Tom Brenner for The New York Times

And most drastically, the committee could do what it has done when other high-profile witnesses it deems crucial to its inquiry have defied its subpoenas: vote to recommend holding them in criminal contempt, prompting a House vote to ask the Justice Department to seek criminal charges. Prosecutors have already indicted Stephen K. Bannon, Mr. Trump’s onetime aide, for defying such a subpoena, and are weighing a similar referral about Mark Meadows, Mr. Trump’s former chief of staff.

In a letter on Wednesday, Representative Bennie Thompson, Democrat of Mississippi and the chairman of the committee, said the panel wanted to ask Mr. McCarthy a range of questions about both his efforts to get Mr. Trump to issue a statement calling off the mob during the attack and his conversations with the president in the days after the attack, apparently including efforts to get him to stop challenging Mr. Biden’s victory.

In his statement later that day, Mr. McCarthy accused the committee of an abuse of power, complaining that it “wants to interview me about public statements that have been shared with the world, and private conversations not remotely related to the violence that unfolded at the Capitol.”

“I have nothing else to add,” he said.

It is extraordinarily rare for lawmakers to face subpoenas regarding their official activities, but the law raises no clear barrier to it, several legal specialists said.

The so-called speech or debate clause of the Constitution, intended to protect the independence of the legislative branch, says that senators and representatives “shall not be questioned in any other place” about any speech or debate in either chamber, and has been broadly interpreted to cover all legislative actions, not just words. On its face, however, that clause is limited to questioning them in “other” places, like courtrooms.

“The speech or debate clause deals with being questioned in another place, and the House is saying here that ‘the facts are within the control of one of our own, and we need him to share them with us,’” said Michael Davidson, a longtime former legal counsel of the Senate under majorities of both parties.

There is also precedent for the House to subpoena its own members in a narrow context. The House Ethics Committee, which is responsible for investigating allegations of misconduct by members, has authority under the chamber’s rules to subpoena members for testimony or documents, and members are required to comply.

The committee rarely discloses its work, so it is not clear how often it has issued such subpoenas; lawmakers facing ethics inquiries often either voluntarily cooperate or resign.
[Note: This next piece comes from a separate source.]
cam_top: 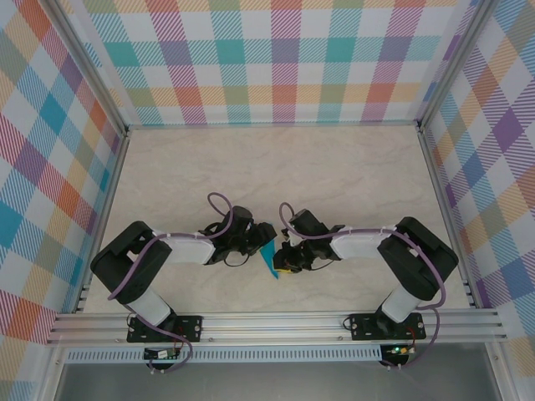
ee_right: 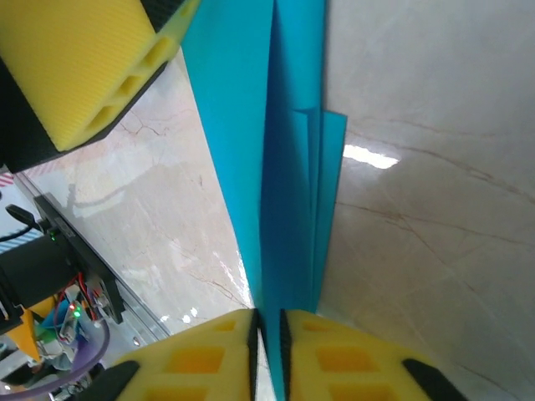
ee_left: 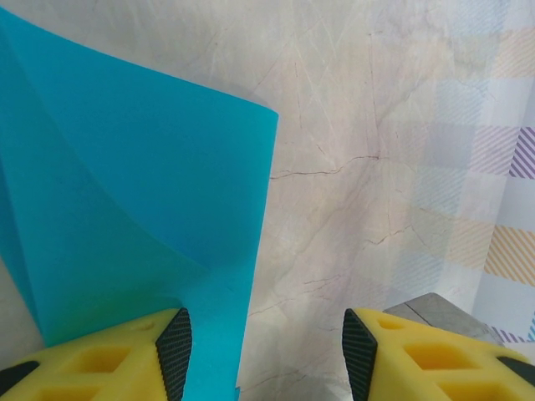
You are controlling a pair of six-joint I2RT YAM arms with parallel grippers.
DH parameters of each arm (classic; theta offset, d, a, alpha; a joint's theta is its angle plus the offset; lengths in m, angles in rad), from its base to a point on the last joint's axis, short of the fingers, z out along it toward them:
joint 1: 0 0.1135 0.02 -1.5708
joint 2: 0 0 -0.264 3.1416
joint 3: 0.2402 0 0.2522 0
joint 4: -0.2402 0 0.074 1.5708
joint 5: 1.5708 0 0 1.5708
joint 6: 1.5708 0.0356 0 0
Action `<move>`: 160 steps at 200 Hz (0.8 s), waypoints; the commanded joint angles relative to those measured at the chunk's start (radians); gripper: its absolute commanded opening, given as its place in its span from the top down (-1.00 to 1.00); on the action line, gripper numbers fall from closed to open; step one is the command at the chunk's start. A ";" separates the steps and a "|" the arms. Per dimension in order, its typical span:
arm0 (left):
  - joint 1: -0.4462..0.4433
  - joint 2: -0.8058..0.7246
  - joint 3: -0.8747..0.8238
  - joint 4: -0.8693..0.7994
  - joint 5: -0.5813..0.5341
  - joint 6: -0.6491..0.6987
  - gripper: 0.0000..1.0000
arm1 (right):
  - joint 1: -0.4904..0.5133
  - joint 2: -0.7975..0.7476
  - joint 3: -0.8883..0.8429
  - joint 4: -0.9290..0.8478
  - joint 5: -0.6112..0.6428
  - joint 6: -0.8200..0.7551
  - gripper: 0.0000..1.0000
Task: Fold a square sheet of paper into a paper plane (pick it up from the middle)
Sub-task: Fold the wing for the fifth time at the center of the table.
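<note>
The teal-blue sheet of paper (cam_top: 269, 256) is held off the table between my two grippers, near the front middle. In the right wrist view the paper (ee_right: 288, 167) is folded into several narrow layers standing on edge, and my right gripper (ee_right: 269, 355) is shut on its lower end. My left gripper (ee_left: 267, 355) is open. A curved flap of the paper (ee_left: 125, 209) lies against the inner side of its left finger (ee_left: 174, 351), and the other finger stands well apart from it. In the top view the left gripper (cam_top: 264, 236) sits just left of the right gripper (cam_top: 285, 259).
The pale marble tabletop (cam_top: 276, 167) stretches behind the arms, with checked walls (cam_top: 276, 58) on three sides. An aluminium rail (cam_top: 276, 322) runs along the front edge by the arm bases. A yellow finger of the left gripper (ee_right: 84, 67) shows close to the paper in the right wrist view.
</note>
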 commanded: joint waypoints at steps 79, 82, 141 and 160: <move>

Still, there is at least one public example of a lawmaker fighting a Senate Ethics Committee subpoena in court — and losing.

In 1993, Senator Bob Packwood, Republican of Oregon, was facing an investigation into allegations that he had sexually harassed numerous female staff members, and the ethics panel subpoenaed him to turn over certain pages of his personal diary. He balked, arguing that the request was too broad and violated his rights.

The committee sued him — Mr. Davidson was the lead lawyer — and in 1994, a Federal District Court judge ruled that the subpoena was legitimate and that Mr. Packwood had to turn over the materials. An appeals court and Chief Justice William H. Rehnquist then rejected Mr. Packwood’s request to stay that order while he appealed. Mr. Packwood turned over the pages and eventually resigned under threat of expulsion.

Mr. Thompson has said publicly several times that “nobody is off limits” and that the panel would consider issuing subpoenas for members of Congress who do not voluntarily cooperate with the investigation. In a Jan. 2 interview on NBC’s “Meet the Press,” he said: “I think there are some questions of whether we have the authority to do it. We’re looking at it. If the authorities are there, there’ll be no reluctance on our part.”